For Martivón Galindo art has been a form of therapy, a way back from the violence and fragmentation of her childhood and youth into the woman she has become. “I always tried to find a way to heal the brokenness in order to become a whole person. This desire to integrate myself has fueled the constant search for my truth,” she says.

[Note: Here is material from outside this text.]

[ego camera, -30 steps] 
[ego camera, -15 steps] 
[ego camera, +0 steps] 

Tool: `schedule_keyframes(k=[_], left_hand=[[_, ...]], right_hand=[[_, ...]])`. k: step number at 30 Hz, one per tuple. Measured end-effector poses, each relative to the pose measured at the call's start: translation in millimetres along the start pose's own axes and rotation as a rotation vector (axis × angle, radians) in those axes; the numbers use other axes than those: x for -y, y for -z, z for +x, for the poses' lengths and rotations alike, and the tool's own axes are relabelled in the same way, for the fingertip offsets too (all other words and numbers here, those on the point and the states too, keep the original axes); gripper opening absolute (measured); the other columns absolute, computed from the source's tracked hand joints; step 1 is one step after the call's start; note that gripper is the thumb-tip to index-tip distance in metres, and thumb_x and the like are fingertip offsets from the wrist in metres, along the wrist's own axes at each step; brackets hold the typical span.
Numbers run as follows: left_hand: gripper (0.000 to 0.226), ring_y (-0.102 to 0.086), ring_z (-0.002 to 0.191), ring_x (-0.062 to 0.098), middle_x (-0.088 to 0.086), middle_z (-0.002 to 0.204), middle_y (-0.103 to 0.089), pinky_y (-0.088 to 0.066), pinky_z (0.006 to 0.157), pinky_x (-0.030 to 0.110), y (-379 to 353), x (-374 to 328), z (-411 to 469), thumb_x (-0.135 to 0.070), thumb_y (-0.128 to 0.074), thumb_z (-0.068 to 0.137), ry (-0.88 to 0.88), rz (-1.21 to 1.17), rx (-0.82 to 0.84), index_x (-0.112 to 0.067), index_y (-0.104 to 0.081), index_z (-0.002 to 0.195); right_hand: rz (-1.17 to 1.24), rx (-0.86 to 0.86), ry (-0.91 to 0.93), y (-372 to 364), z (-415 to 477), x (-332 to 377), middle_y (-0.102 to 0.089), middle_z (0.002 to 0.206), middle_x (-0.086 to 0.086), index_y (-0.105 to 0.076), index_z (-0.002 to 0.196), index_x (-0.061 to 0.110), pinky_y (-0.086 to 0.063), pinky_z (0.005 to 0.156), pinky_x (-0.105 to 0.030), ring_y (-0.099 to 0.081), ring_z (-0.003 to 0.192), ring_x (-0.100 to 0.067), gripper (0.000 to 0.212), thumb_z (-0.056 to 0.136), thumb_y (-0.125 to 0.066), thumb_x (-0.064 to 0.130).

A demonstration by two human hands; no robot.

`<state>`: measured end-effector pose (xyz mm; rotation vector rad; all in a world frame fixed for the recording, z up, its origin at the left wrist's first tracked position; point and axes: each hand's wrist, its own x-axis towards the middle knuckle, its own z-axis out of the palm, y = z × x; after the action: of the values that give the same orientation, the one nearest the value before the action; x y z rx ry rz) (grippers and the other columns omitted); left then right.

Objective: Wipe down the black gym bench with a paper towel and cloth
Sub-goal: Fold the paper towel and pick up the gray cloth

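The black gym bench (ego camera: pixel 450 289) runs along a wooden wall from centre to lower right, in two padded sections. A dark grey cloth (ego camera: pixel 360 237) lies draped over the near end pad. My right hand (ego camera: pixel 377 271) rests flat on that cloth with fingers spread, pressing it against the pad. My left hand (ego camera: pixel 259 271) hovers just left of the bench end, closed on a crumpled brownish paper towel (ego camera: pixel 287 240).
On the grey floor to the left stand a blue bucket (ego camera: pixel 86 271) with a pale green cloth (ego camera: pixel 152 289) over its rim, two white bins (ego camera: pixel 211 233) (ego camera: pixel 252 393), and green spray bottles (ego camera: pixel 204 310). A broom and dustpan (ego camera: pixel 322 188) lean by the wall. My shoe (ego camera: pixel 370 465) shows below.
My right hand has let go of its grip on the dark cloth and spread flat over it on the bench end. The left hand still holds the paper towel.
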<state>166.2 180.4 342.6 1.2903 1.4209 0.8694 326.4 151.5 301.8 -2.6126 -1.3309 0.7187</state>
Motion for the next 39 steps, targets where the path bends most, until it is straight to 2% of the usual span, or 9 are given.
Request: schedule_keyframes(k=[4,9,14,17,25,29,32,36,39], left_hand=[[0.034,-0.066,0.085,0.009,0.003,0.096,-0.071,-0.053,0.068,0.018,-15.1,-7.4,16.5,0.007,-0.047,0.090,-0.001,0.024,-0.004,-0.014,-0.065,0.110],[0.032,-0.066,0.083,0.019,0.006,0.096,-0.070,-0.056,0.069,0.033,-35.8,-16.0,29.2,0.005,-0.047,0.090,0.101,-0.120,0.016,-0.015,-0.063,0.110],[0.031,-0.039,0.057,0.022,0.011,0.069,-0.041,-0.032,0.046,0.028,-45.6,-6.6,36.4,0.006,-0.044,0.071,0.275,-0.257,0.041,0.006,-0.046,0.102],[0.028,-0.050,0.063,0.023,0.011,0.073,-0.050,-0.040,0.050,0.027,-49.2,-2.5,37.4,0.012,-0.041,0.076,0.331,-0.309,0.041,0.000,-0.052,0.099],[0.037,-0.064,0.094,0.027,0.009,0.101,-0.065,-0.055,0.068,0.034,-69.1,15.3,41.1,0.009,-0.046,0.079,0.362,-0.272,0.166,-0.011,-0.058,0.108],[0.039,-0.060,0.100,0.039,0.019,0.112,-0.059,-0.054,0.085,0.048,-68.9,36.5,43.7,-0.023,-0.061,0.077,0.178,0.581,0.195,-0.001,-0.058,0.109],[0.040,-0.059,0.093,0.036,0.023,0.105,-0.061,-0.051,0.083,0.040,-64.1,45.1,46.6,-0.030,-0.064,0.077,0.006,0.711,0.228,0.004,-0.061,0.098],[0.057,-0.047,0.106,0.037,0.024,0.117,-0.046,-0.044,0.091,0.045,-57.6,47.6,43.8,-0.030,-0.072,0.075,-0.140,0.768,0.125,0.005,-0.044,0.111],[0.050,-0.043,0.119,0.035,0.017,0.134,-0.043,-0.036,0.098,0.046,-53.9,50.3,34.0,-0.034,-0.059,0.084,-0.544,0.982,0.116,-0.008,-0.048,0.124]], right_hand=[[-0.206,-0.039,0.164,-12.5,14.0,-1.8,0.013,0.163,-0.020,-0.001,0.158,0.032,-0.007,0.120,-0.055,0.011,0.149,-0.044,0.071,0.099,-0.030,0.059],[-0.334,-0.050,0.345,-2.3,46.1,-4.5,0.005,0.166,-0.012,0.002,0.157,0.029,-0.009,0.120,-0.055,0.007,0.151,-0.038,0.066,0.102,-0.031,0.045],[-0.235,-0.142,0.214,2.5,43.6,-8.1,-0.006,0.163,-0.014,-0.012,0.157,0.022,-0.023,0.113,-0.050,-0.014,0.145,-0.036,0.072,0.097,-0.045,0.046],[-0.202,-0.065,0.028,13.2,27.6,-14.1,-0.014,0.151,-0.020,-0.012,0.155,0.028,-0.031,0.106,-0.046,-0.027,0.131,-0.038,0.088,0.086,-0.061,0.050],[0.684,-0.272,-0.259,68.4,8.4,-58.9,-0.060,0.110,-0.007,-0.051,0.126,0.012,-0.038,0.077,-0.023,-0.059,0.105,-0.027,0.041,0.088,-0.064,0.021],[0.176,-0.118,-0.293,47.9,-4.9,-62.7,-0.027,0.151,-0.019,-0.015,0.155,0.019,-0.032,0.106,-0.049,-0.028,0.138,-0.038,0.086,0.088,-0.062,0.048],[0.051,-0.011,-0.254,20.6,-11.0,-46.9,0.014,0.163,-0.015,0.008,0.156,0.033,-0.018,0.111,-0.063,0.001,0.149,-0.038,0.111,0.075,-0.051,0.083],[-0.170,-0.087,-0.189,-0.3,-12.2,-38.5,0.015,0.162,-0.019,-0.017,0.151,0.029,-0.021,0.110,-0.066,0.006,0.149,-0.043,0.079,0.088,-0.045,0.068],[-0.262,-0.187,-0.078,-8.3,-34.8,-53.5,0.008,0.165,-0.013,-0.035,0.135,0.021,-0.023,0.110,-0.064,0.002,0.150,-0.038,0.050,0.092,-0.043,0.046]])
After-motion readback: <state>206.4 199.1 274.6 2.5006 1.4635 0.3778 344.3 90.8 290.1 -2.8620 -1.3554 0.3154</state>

In the last few years, while she experiments with small collage-based pieces, which she calls “Bed Pieces,” Martivón has embarked on a reflection about death and her identity, but it is a joyful reflection. She has discovered that as she leaves behind material things, she integrates herself in the ONE that is all, the universe. The beautiful monotype “Disintegrating” evokes this experience to perfection. The anguish from her beginnings has disappeared. The female figure, in bright red, with hair floating in a blaze of energy, with eyes closed in a calm meditation, seems to dissolve into the nourishing background of softly blurred greens and yellows. Both, woman and space, melt into one another, like boundless universal energy.

 

 

Disintegrating.
Monotype. 22” x 30” (2017).

 

Martivón Galindo still belongs to two worlds, but she has found peace through the transformative power of art.

 

TRANSFORMATION

I was born with the star
of a woman

I grew up with a vine
without knowing

I pulled, I built, I drank
and I consented

From my chest I made
a big drum

I played, I beat, yelling
I am song

I became an off-season
scent

Silk, lace, veil
I was love

But they opened me in half
from the forehead to the flower

My drum broken into pieces
erased my colorful star

Lace they detached
yesterday the myth escaped

Pulverized proton
I exploded

But I return made of energy
and I always am

 

 

About the author:

Isidra Mencos has a Doctorate in Spanish and Latin American Contemporary Literature from the University of California, Berkeley, where she taught Spanish language, literature, culture and creative writing for twelve years. Her essays have appeared in The Penmen Review, Front Porch Journal, and Chicago Quarterly Review, and in online journals like The Huffington Post and Wisdom Well. Her essay “My Books and I” was listed as a Notable Essay in the Best American Essays anthology, 2019. Her memoir “The Conquest of Pleasure” will come out Fall 2022 at She Writes Press.

 

About the artist:

Salvadoran artist and longtime resident of San Francisco Martivon Galindo has exhibited in the United States, El Salvador and Japan. She has dedicated her artistic career to representing the effects of gender violence and social injustice, while also dipping into her subconscious for integration with a higher reality. Having been a victim of violence herself in El Salvador, Galindo’s work is a necessary reminder of the crimes perpetrated by those in power against those who are powerless.